5. Subscription Levels
5.1 Subject to the Customer paying the appropriate Fees in accordance with this Agreement, the restrictions set out in this Clause 5, and the other requirements of this Agreement, Cellsoft hereby grants to the Customer a non-exclusive, non-transferable right to permit the Authorised Users to use the Services.
5.2 In relation to the Authorised Users, the Customer warrants and represents that:
- its access to and use of the Services shall not exceed the restrictions associated with the Subscription Level;
- it will not allow any Authorised User account to be used by more than one individual;
- each Authorised User shall keep a secure password for their use of the Services;
- it shall permit Cellsoft on reasonable prior notice to audit the Customer's use of the Services.
5.3 The Customer shall not access, store, distribute or transmit any Viruses, or any unlawful material during the course of its use of the Services.
6. Changes to Subscription Levels
6.1 The Customer shall have the right to create and grant access to additional individual Authorised Users, provided that the Customer's usage of the Services remains in accordance with the relevant Subscription Level.
6.2 The Customer shall ensure that any Authorised Users to whom it makes the Services available are aware of and comply with this Agreement.
7. Support Services
7.1 Cellsoft shall use commercially reasonable endeavors to make the Software available 24 hours a day, 7 days a week, except for scheduled maintenance.
7.2 Cellsoft will, as part of the Services, provide the Support Services to the Customer and Authorised Users during Normal Business Hours.
9. Data Protection
9.1 Both parties will comply with all applicable requirements of the Data Protection Legislation and the Privacy Policy and Security Policy.
9.2 The parties acknowledge that for the purposes of the Data Protection Legislation, the Customer is the data controller and Cellsoft is the data processor.
13. Charges and Payment
13.1 The Customer shall pay the Fees to Cellsoft for the Services in accordance with this Clause 13.

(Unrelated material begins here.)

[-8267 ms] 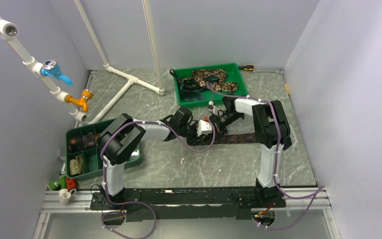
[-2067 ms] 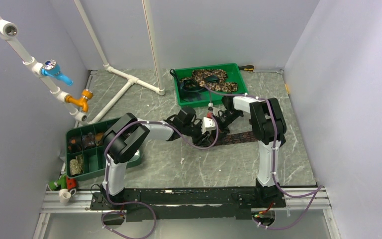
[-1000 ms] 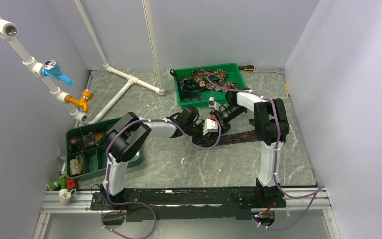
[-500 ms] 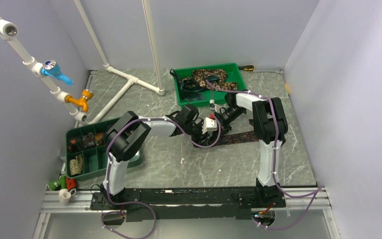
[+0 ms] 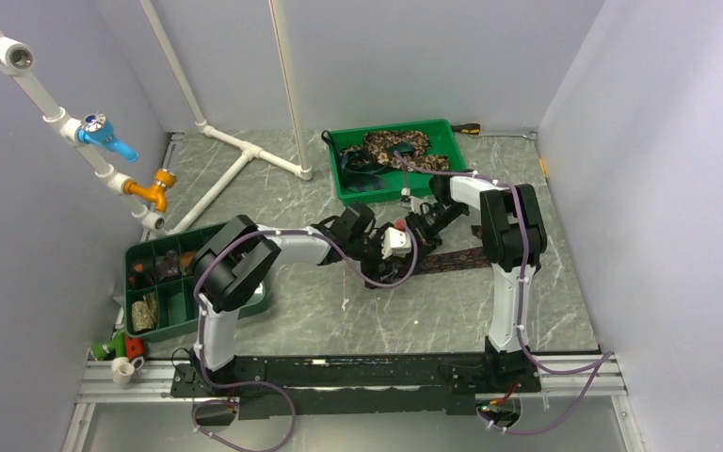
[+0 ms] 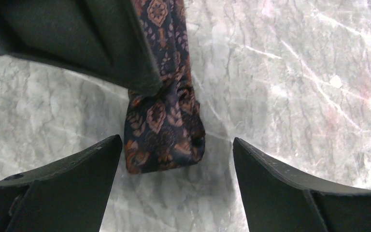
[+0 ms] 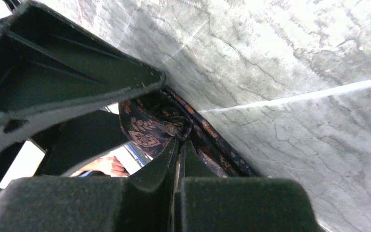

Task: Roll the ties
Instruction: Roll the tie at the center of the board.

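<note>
Looking down from the top camera, the tie lies flat across the table. Its left end is bunched where the left gripper and right gripper meet, and more ties wait in the green bin at the back.

From the left wrist, the jaws stand wide apart either side of a small loose roll, touching neither flank. If they close off-centre, the roll could squash or spring open.

From the right wrist, the jaws are pinched together on the tie just beside the roll (only a thin fold seems caught). A tug could therefore slip it free. The two grippers also sit near enough to knock each other.
</note>
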You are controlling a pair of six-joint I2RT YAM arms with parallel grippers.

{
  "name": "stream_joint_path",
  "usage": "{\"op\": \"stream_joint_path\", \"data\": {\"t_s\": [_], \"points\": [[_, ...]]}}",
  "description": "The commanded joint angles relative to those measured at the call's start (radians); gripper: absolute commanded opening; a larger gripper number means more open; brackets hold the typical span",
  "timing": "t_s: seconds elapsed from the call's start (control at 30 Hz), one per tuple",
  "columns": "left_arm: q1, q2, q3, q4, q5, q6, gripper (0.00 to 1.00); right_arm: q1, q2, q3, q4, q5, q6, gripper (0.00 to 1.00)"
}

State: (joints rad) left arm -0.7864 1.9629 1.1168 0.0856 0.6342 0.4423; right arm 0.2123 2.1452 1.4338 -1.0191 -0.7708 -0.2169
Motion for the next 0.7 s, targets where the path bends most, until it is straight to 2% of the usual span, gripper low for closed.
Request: {"op": "stream_joint_path", "data": {"t_s": [0.0,0.17,0.37,0.4,0.5,0.53,0.67], "points": [[-0.03,0.042,0.033,0.068,-0.057,-0.061,0.89,0.0,-0.03,-0.007,0.046,0.028,-0.004,0.0],[-0.032,0.102,0.082,0.053,-0.119,-0.083,0.76,-0.001,-0.042,-0.004,0.039,0.018,-0.012,0.0],[-0.032,0.108,0.06,0.014,-0.131,-0.033,0.39,-0.002,-0.051,0.015,0.0,-0.044,-0.032,0.0],[-0.032,0.106,0.052,0.008,-0.128,-0.028,0.35,-0.004,-0.049,0.021,-0.018,-0.058,-0.034,0.03],[-0.032,0.094,0.026,0.011,-0.126,-0.029,0.26,-0.015,-0.048,0.022,-0.045,-0.106,-0.031,0.29],[-0.032,0.091,0.021,0.013,-0.126,-0.03,0.25,-0.02,-0.046,0.016,-0.053,-0.118,-0.028,0.34],[-0.033,0.092,0.017,0.009,-0.122,-0.032,0.25,-0.037,-0.038,-0.008,-0.072,-0.183,-0.02,0.46]]}}
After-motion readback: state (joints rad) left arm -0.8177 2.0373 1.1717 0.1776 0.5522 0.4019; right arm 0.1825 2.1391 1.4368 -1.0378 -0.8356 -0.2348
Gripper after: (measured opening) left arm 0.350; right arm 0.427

13.3 If Cellsoft has not received payment within 10 days after the due date, Cellsoft may:
- disable the Customer's or any Authorised Users' password, account, and access to all or part of the Services;
- charge interest on such overdue amounts at an annual rate equal to 3% over the then-current base lending rate.

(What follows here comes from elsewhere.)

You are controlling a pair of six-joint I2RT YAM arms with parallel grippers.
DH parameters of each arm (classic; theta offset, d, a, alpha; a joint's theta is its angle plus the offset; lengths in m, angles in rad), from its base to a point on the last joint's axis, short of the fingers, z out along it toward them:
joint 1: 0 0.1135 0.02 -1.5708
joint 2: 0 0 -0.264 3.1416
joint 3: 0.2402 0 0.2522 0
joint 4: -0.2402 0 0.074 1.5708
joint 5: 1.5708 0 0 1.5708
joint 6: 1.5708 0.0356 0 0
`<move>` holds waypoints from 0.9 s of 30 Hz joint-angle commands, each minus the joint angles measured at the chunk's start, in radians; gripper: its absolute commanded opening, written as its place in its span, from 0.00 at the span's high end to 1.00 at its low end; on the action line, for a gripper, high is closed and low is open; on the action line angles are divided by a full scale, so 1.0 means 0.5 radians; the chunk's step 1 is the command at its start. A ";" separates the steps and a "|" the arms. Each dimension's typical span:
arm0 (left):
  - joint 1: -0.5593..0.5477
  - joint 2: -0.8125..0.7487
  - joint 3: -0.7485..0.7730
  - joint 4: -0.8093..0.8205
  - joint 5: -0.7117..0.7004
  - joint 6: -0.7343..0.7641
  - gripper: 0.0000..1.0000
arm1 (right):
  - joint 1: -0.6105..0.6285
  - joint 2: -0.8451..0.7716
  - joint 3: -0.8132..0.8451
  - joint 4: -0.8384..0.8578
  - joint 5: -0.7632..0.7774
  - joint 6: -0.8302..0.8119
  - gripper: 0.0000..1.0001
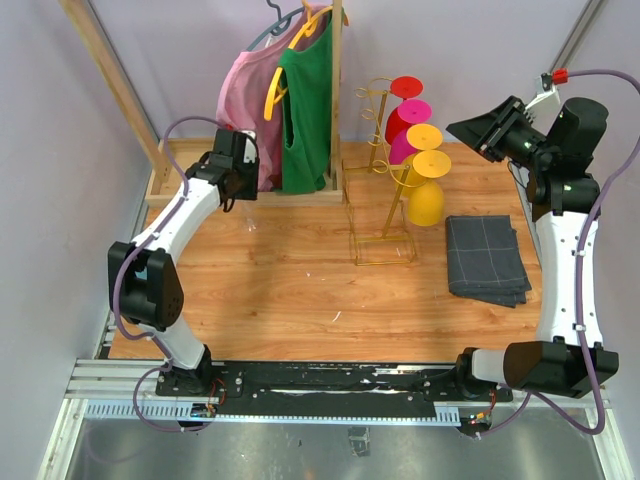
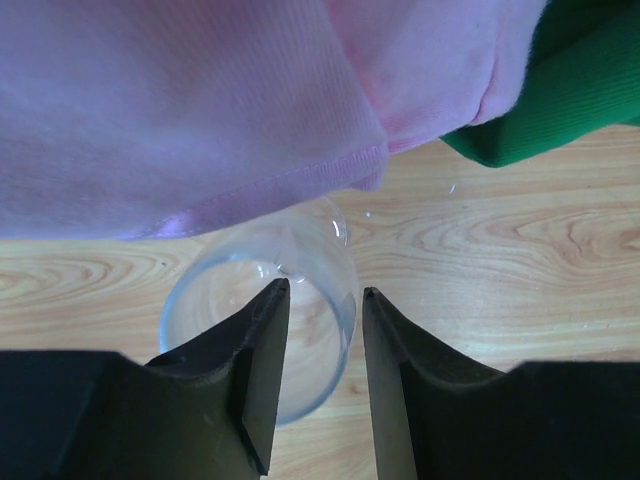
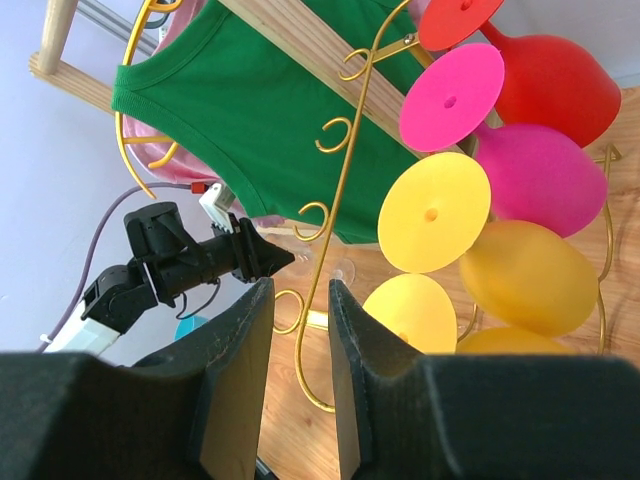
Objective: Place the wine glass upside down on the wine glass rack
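Note:
A clear wine glass (image 2: 225, 285) is on the wooden table under the hem of a pink shirt. My left gripper (image 2: 327, 292) is open right over it, one finger over the bowl's mouth and the other outside its rim. In the top view the left gripper (image 1: 240, 188) is by the clothes rack's base. The gold wire wine glass rack (image 1: 385, 180) stands mid-table with red, magenta and yellow glasses hanging upside down on it. My right gripper (image 1: 480, 130) is open and empty, raised at the back right. In its view (image 3: 300, 288) it faces the rack's hooks (image 3: 335, 135) and the clear glass's foot (image 3: 342, 271).
A wooden clothes rack (image 1: 335, 100) with a pink shirt (image 1: 245, 90) and a green shirt (image 1: 305, 110) stands at the back left. A folded grey cloth (image 1: 487, 260) lies on the right. Purple walls close in both sides.

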 commanded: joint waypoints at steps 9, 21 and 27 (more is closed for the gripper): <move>-0.012 -0.012 -0.101 0.091 0.002 -0.028 0.88 | 0.030 -0.012 -0.035 0.099 -0.048 0.036 0.70; -0.022 -0.155 -0.107 0.034 0.078 -0.100 1.00 | 0.030 -0.019 -0.022 0.099 -0.045 0.045 0.69; -0.086 -0.358 -0.103 -0.094 0.117 -0.181 1.00 | 0.030 -0.018 -0.009 0.096 -0.045 0.051 0.69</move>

17. Limitation of Liability
17.1 This Clause 17 sets out the entire financial liability of Cellsoft to the Customer in respect of any breach of this Agreement.
17.3 Nothing in this Agreement excludes or limits the liability of Cellsoft for death or personal injury caused by Cellsoft's negligence, or for fraud.

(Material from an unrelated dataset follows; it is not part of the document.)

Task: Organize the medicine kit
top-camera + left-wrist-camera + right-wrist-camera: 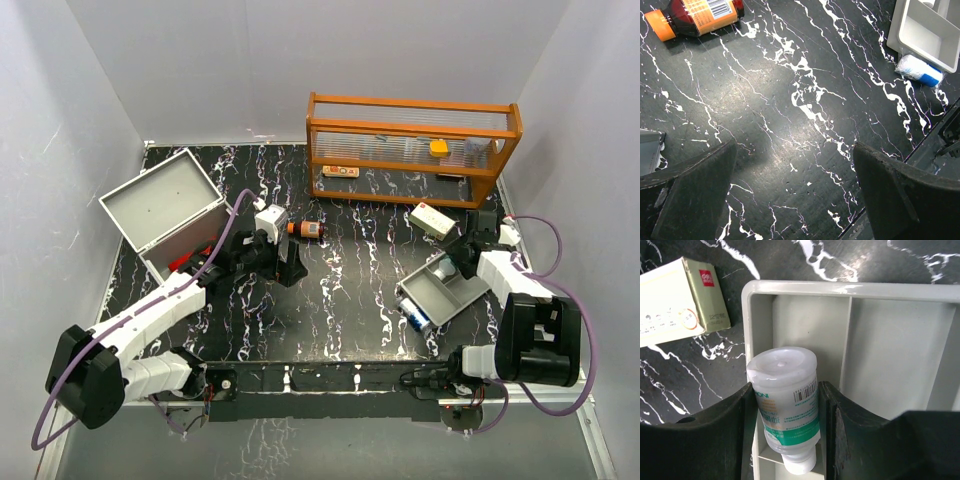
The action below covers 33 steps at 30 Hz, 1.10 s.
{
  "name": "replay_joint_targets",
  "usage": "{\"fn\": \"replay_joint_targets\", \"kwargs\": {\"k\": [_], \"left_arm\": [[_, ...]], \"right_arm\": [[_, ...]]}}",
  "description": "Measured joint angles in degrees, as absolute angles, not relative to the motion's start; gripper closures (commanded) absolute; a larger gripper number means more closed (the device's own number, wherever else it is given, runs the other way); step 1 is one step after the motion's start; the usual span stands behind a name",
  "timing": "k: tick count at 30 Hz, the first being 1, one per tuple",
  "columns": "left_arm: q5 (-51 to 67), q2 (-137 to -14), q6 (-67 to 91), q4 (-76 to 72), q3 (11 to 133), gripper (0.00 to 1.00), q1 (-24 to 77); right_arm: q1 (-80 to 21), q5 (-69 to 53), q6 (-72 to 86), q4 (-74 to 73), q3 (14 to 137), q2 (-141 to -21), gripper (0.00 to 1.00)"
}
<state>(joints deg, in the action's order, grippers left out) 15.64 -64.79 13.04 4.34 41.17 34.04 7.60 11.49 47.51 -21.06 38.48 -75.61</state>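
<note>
**Two Arms at Work Beside Open Medicine Kit**

One medicine kit [160, 205], a light-grey metal case, sits at the bench's [340, 310] far-left corner. Its lid is thrown up and back toward the left edge, and the opening faces the middle of the bench. The case's long axis runs on a slant, from the left edge toward the far edge, square to neither. One red item [185, 262] shows inside it.

Near the right edge lies one grey divided tray [840, 287]. The right pincer [784, 395] is part closed on one white plastic bottle [785, 370] with a green label, a finger pressed to each side, over the narrow compartment at one end of the tray. Whether the bottle rests on the compartment floor cannot be told.

One pale green carton [680, 300] lies on the bench just off the tray's far corner. One blue-and-white packet [917, 71] lies against the tray's near side.

The left pincer [795, 150] hangs wide open over bare bench left of centre, holding nothing. One amber bottle [695, 15] with an orange cap lies on its side close by.

One orange rack [410, 150] stands along the far edge, its small contents too blurred to count.
</note>
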Motion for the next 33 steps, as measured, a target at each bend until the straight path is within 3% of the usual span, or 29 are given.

17.4 Subject to Clauses 17.2 and 17.3, Cellsoft shall not be liable for any loss of profits, loss of business, or any special, indirect or consequential loss.
19. Term and Termination
19.1 This Agreement shall commence on the Commencement Date, and shall continue for the Initial Term and, thereafter, shall continue until terminated by either party providing 3 months' notice in writing to the other party.
19.2 Either party may give notice in writing to the other terminating this Agreement immediately if the other party commits a material breach and fails to remedy that breach within 30 days.
28. Governing Law and Jurisdiction
28.1 This Agreement and any disputes or claims arising out of or in connection with it is governed by and shall be construed in accordance with, the law of Kenya.
28.2 The parties irrevocably agree that the courts of Kenya have exclusive jurisdiction to settle any dispute or claim that arises out of or in connection with this Agreement.